INPUT DATA
+++

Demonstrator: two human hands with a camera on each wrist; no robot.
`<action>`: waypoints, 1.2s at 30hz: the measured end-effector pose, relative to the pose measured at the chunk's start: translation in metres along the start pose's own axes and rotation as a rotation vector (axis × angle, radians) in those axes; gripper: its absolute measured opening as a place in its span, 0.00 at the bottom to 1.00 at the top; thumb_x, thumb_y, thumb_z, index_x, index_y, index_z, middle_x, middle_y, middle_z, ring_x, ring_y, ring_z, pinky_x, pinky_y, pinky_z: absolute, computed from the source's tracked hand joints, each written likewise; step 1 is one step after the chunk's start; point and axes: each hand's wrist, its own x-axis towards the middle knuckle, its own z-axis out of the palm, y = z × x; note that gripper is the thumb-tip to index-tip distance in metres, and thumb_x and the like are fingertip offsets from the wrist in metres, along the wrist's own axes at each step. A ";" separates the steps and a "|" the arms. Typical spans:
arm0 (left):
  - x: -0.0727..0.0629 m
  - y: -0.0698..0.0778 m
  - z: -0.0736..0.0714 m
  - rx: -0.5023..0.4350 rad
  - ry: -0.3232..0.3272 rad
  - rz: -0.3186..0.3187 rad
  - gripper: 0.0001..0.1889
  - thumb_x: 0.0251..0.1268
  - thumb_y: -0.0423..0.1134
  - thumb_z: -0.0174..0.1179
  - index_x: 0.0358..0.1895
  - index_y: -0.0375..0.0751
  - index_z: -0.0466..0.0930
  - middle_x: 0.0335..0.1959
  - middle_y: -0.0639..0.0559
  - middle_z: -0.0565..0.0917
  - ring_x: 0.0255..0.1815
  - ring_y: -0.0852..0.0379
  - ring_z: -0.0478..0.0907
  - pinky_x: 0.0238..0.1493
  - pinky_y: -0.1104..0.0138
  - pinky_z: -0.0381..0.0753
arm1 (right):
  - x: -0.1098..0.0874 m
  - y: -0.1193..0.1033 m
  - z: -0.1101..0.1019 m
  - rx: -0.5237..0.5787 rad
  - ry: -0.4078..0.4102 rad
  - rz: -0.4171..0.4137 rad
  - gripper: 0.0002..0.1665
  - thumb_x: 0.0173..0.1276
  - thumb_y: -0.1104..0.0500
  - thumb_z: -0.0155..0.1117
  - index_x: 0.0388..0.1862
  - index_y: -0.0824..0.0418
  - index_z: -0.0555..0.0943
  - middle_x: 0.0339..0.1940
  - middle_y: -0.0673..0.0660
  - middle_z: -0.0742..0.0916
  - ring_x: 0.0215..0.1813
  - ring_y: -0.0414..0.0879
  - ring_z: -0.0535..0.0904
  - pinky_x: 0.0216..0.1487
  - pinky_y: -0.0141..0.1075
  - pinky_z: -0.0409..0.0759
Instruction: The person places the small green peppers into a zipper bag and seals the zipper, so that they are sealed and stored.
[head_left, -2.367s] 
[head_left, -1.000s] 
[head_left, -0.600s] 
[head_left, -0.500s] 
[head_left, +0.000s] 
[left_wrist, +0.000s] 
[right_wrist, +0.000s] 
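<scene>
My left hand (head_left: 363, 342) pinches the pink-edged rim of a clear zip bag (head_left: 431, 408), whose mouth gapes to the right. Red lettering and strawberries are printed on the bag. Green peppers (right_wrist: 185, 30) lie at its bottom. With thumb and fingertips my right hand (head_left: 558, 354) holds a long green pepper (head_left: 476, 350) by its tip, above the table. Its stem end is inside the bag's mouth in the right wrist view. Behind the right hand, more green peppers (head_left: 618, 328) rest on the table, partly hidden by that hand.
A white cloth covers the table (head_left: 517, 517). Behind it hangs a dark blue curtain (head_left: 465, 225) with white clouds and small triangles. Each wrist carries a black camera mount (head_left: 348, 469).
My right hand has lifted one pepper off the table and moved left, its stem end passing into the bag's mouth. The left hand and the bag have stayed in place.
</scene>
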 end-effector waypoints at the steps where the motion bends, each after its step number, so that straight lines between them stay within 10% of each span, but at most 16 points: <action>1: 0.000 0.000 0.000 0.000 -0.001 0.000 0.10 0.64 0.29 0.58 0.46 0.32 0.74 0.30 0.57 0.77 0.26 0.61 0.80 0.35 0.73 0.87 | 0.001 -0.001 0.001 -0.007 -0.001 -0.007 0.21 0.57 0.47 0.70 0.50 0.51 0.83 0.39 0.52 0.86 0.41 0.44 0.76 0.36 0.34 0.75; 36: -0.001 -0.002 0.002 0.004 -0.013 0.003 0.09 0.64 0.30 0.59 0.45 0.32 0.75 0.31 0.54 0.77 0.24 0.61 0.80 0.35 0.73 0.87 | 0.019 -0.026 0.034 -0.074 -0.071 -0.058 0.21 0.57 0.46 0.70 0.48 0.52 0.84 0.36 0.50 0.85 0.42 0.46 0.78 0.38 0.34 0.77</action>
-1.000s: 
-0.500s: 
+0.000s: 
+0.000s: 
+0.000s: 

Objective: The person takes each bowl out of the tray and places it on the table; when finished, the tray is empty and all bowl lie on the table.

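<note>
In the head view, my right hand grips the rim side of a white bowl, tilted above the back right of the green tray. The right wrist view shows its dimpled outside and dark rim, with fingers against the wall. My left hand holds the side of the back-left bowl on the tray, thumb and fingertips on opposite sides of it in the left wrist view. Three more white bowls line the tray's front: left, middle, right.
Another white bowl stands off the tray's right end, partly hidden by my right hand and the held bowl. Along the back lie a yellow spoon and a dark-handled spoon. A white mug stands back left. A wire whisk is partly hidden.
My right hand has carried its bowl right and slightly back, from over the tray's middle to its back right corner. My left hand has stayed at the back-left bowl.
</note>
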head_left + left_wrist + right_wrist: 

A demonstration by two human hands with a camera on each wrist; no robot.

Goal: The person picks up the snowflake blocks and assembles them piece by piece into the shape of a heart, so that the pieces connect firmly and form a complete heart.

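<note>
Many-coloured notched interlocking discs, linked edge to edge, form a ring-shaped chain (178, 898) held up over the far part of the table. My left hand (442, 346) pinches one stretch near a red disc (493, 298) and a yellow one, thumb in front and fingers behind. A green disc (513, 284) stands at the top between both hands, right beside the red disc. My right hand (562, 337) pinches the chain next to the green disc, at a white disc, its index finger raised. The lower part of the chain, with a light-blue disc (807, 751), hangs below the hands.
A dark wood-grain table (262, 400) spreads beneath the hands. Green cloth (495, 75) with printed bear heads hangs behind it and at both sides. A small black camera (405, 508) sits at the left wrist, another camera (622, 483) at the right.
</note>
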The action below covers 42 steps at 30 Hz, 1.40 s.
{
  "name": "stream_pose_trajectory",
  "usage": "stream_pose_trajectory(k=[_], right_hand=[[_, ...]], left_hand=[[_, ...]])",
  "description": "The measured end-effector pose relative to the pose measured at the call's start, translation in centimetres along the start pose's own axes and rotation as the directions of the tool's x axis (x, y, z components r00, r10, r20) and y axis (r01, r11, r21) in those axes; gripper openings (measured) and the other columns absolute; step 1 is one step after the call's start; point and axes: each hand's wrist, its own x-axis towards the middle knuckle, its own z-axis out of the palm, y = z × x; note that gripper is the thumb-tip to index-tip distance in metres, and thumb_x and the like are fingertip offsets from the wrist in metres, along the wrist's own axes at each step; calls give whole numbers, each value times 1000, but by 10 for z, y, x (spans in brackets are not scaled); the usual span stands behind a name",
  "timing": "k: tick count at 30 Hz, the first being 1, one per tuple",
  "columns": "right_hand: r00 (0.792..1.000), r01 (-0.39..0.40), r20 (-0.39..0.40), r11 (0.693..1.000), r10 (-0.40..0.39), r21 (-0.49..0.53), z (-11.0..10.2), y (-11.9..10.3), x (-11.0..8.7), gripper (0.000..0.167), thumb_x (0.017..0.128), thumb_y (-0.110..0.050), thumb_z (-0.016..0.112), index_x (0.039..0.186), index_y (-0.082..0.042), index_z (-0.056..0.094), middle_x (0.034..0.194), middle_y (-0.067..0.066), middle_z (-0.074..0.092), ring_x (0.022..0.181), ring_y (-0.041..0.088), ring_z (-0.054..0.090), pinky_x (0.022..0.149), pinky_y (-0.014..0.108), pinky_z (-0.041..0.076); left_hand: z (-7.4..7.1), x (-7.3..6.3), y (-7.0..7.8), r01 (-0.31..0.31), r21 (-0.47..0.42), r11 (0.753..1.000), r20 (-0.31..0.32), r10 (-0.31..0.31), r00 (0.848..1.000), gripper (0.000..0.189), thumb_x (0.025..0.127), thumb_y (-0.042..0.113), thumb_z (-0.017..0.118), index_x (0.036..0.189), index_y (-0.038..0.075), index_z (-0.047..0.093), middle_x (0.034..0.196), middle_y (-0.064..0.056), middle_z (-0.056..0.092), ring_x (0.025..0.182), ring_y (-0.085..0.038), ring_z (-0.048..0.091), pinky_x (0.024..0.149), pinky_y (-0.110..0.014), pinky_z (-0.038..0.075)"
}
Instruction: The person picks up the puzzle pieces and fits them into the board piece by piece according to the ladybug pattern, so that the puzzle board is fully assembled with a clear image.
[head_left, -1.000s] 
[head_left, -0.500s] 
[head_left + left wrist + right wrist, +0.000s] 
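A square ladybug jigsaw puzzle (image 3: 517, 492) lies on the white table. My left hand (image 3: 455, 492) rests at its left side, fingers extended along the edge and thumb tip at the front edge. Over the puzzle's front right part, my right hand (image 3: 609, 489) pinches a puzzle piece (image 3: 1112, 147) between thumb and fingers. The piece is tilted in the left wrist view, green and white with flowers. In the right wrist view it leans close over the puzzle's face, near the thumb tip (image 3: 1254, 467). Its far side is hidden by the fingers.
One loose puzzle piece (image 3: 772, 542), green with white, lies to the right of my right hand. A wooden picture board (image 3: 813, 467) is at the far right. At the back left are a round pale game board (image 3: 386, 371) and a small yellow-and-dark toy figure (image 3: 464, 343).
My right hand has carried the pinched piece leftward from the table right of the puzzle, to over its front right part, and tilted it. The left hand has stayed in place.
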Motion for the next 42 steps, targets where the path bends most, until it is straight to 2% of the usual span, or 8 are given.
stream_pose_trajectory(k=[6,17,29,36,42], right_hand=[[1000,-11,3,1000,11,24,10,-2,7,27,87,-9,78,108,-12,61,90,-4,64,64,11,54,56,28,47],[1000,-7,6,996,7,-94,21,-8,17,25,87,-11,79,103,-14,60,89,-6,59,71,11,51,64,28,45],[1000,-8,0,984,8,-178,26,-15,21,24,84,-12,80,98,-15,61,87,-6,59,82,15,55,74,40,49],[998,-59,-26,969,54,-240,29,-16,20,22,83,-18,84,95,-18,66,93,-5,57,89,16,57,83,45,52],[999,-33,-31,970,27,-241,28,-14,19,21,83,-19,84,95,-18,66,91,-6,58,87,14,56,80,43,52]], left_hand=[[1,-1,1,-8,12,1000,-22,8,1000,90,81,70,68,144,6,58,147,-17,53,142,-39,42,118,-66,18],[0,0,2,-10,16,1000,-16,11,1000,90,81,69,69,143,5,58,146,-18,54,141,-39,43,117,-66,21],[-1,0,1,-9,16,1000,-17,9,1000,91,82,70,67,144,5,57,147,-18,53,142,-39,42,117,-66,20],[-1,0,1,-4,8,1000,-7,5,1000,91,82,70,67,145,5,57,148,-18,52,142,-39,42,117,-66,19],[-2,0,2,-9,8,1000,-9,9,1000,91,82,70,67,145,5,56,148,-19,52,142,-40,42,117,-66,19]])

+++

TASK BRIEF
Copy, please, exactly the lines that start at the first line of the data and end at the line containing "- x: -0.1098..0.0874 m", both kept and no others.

RESPONSE TO THIS EXERCISE
Demonstrator: two human hands with a camera on each wrist; no robot.
`<action>`: waypoints, 1.2s at 30hz: the measured end-effector pose, relative to the pose measured at the chunk's start: translation in metres along the start pose's own axes and rotation as a rotation vector (axis × angle, radians) in those axes; gripper: its absolute measured opening as a place in its span, 0.00 at the bottom to 1.00 at the top; thumb_x, thumb_y, thumb_z, index_x, index_y, index_z, middle_x, middle_y, middle_z, ring_x, ring_y, ring_z, pinky_x, pinky_y, pinky_z: absolute, computed from the source's tracked hand joints, each written likewise; step 1 is one step after the chunk's start; point and axes: each hand's wrist, its own x-axis towards the middle knuckle, its own z-axis out of the palm, y = z × x; note that gripper is the thumb-tip to index-tip distance in metres, and thumb_x and the like are fingertip offsets from the wrist in metres, along the wrist's own axes at each step. A ";" separates the steps and a "|" the arms. Typical spans:
arm0 (left):
  - x: -0.0727..0.0629 m
  - y: -0.0698..0.0778 m
  - z: -0.0736..0.0714 m
  - rx: -0.5023..0.4350 rad
  - ry: -0.3232..0.3272 rad
  - rz: -0.3186..0.3187 rad
  - gripper: 0.0001..0.1889
  - thumb_x: 0.0251..0.1268
  - thumb_y: -0.0423..0.1134
  - thumb_z: -0.0174..0.1179
  - index_x: 0.0358..0.1895
  - index_y: -0.0375..0.0751
  - index_z: -0.0466..0.0930
  - middle_x: 0.0335..0.1959
  - middle_y: -0.0639..0.0559
  - middle_z: -0.0565..0.0917
  - ring_x: 0.0255..0.1815
  - ring_y: -0.0852..0.0379
  - ring_z: -0.0478..0.0907
  - pinky_x: 0.0238..0.1493
  - pinky_y: -0.1104..0.0138
  - pinky_z: -0.0381..0.0753
arm1 (right):
  - x: -0.1098..0.0874 m

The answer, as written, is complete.